▶ _Problem details_
Retype each line of the listing below, from the first through the one holding "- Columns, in", with no other lines.

▶ _Data_
::::::::
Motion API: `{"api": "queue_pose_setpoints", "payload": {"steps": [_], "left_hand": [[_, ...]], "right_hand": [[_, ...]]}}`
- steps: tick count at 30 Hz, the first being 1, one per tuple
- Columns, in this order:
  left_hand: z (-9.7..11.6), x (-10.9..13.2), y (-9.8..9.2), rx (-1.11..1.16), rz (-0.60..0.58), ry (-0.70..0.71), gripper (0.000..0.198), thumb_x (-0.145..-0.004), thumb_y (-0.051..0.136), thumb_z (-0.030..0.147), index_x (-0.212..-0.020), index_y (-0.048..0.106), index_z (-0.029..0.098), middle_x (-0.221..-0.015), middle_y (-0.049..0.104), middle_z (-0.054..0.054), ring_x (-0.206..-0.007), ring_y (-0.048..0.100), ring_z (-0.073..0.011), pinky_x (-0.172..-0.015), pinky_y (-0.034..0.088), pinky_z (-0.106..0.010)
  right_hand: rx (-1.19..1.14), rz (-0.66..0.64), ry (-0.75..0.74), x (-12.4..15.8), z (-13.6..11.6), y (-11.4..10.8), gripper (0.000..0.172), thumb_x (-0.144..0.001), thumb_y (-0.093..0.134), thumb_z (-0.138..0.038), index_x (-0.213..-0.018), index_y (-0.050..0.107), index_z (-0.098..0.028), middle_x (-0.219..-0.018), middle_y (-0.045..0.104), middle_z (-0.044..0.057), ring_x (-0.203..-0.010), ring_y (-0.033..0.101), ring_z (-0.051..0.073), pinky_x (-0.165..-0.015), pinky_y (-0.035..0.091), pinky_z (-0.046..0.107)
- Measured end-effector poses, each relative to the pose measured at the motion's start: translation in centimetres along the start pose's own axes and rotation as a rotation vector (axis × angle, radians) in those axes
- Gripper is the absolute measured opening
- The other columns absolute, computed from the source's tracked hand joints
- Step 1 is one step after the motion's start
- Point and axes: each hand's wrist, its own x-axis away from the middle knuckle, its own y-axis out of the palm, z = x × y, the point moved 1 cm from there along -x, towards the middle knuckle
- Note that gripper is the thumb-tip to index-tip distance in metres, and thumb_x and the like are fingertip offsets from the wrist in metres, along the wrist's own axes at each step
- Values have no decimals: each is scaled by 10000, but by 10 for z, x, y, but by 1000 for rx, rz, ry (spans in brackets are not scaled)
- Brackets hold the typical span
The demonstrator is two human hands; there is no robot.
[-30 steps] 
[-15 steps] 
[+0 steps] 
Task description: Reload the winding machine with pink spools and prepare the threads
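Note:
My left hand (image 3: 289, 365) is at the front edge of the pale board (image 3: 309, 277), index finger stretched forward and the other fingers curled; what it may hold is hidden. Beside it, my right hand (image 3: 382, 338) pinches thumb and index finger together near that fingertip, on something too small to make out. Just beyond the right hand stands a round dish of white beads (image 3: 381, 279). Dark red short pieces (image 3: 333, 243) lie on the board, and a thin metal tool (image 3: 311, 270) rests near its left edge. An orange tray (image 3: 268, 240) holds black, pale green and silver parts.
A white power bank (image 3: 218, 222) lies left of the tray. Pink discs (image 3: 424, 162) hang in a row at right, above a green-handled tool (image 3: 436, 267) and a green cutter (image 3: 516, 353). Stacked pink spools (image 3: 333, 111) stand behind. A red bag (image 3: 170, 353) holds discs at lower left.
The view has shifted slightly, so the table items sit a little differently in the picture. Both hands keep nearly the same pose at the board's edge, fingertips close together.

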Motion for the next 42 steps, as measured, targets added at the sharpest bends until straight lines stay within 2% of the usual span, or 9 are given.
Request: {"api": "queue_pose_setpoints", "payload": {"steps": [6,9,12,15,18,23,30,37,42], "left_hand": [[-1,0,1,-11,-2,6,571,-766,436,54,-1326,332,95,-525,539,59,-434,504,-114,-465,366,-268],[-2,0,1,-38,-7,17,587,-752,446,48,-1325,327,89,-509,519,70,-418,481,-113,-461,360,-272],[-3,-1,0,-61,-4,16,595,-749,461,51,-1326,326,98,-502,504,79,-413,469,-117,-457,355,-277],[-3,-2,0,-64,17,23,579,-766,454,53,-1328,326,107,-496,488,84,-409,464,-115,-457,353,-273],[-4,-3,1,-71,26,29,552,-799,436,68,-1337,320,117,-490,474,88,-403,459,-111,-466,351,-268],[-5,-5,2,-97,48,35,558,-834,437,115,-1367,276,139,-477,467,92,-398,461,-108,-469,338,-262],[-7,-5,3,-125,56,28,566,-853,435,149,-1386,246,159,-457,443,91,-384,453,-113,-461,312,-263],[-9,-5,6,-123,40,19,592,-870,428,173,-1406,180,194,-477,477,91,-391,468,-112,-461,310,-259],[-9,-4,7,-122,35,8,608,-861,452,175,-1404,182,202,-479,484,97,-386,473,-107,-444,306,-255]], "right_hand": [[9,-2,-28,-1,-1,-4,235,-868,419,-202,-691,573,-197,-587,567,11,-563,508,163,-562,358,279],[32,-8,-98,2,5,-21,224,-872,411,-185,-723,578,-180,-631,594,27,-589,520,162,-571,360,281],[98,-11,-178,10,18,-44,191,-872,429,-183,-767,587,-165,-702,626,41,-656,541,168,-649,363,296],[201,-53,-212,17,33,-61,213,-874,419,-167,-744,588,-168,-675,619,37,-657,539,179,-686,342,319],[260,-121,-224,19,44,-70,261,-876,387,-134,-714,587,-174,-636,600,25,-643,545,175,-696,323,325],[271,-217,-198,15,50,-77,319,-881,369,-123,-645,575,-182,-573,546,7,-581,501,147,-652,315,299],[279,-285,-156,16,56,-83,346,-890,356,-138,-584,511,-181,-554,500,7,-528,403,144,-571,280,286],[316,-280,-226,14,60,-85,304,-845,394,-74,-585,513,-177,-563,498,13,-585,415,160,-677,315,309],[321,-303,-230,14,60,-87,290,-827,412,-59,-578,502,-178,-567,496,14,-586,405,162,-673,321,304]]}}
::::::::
▶ _Exercise solution_
Motion API: `{"api": "queue_pose_setpoints", "payload": {"steps": [_], "left_hand": [[_, ...]], "right_hand": [[_, ...]]}}`
- steps: tick count at 30 Hz, the first being 1, one per tuple
- Columns, in this order:

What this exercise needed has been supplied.